▸ **Task to complete**
Repeat the data in full and exactly. Leave the pictures out.

<<<<

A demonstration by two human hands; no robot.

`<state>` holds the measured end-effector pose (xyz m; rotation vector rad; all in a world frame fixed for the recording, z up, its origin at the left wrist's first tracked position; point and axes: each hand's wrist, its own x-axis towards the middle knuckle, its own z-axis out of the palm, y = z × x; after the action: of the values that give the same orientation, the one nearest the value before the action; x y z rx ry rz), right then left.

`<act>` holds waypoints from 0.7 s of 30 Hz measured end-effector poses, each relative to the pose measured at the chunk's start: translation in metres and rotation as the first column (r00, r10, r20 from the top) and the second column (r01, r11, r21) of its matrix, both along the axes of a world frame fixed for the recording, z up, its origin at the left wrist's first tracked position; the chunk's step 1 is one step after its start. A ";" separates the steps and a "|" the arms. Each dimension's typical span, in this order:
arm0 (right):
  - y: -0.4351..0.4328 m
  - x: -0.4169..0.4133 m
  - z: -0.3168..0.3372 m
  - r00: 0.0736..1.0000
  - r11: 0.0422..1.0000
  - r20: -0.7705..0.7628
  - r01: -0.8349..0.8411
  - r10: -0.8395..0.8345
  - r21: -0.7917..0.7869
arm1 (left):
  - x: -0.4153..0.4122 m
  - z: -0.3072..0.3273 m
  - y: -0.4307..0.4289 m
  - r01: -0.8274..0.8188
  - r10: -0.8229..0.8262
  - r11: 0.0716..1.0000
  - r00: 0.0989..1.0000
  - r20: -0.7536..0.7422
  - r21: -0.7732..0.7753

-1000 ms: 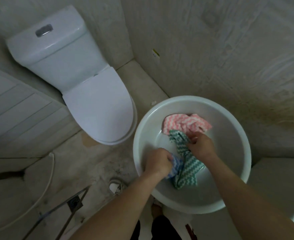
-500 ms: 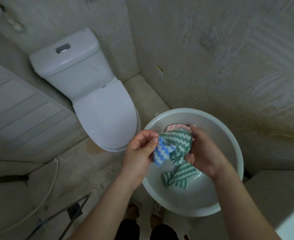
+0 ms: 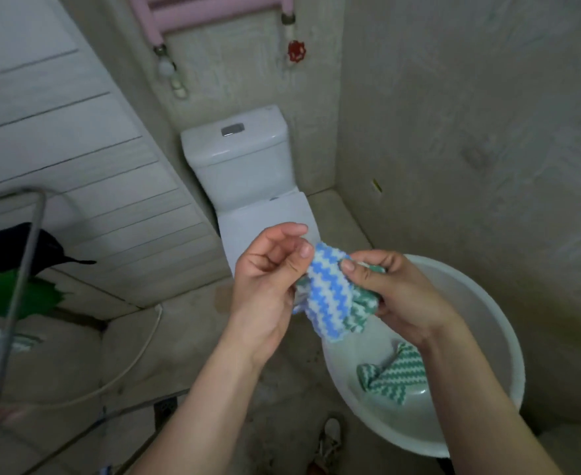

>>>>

▸ **Exercise result**
A demonstration by two human hands; no robot.

`<state>` holds the measured end-effector pose (xyz m; rotation vector rad; all in a world frame fixed for the recording, z up, its origin at the left wrist's first tracked position; point and axes: each hand's wrist, its own x-axis towards the middle knuckle, its own z-axis out of the palm, y = z × x; after the action: of the values that give the same orientation, the one nearest the value before the action; x y z rx ry rz), right then left.

`<act>` holds waypoints from 0.7 s of 30 Hz measured end-effector poses, each relative to the pose measured at the chunk's start: translation in metres and rotation as the first column (r00, r10, r20 from the top) and the second column (r01, r11, r21) of its matrix, both along the axes of a world frame fixed for the recording, z up, its origin at the left wrist's first tracked position; the chunk's step 1 is one step after its start. A ";" separates the steps and a "|" the arms. Each dimension's typical span, in this order:
arm0 (right):
  - y: -0.4351..0.4328 m
  - x: -0.4169..0.4133 m
  - z: -0.3168..0.3372 m
  - r00: 0.0736..1.0000
  - r11: 0.0422..1.0000
  - r20: -0.7705..0.7628
  - r01: -0.8349..0.8411
  - r10: -0.8395..0.8345
  - r21: -0.7917..0.7869
arm1 (left):
  - x: -0.4153..0.4122 m
  - z: -0.3072..0.3273 m
  - y: -0.4307..0.4289 m
  - r01: -0.8274..0.8188
  - r10: -0.8229..0.8262
  - r11: 0.0716..1.0000
  - r00: 0.0989..1.0000
  - r20: -0.7536..0.7422
  - r21: -0.7732..0.7753

-1000 ms: 
-500 ms: 
+0 ms: 

No further work is required for this exercise.